*Your instructions*. Starting with the first line below, extract each line through the one that contains "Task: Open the", inclusive, excluding pictures.

· · ·

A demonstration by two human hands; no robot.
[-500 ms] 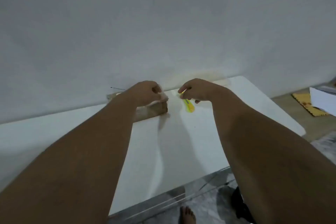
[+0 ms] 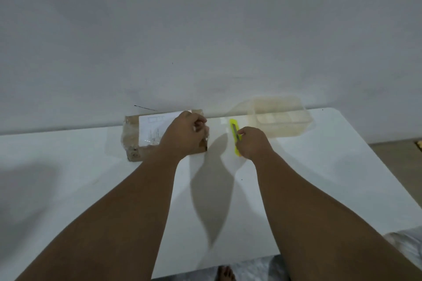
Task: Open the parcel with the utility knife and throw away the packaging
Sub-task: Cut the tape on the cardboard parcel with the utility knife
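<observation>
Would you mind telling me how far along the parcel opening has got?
Nothing is cut yet: the parcel lies on the table, apparently sealed, label up. In hand: the left hand rests on its right end, and the right hand closes on the yellow knife, which lies on the table. Left: slitting the wrap, taking out the contents and binning the packaging.

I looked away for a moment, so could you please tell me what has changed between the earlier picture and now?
The right hand has slid toward the person along the yellow utility knife, so more of the knife shows beyond the fingers; it lies lengthwise on the white table. The view has shifted, bringing a clear plastic container into sight. The left hand stays on the parcel.
</observation>
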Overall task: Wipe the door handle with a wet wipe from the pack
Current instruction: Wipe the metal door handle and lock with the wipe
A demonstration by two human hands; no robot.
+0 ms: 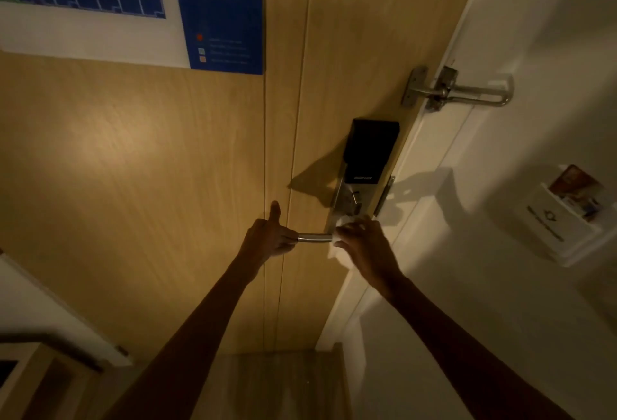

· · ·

*Reply to the exercise*.
A demonstration by two human hands; no robot.
[-500 ms] 
[+0 ms] 
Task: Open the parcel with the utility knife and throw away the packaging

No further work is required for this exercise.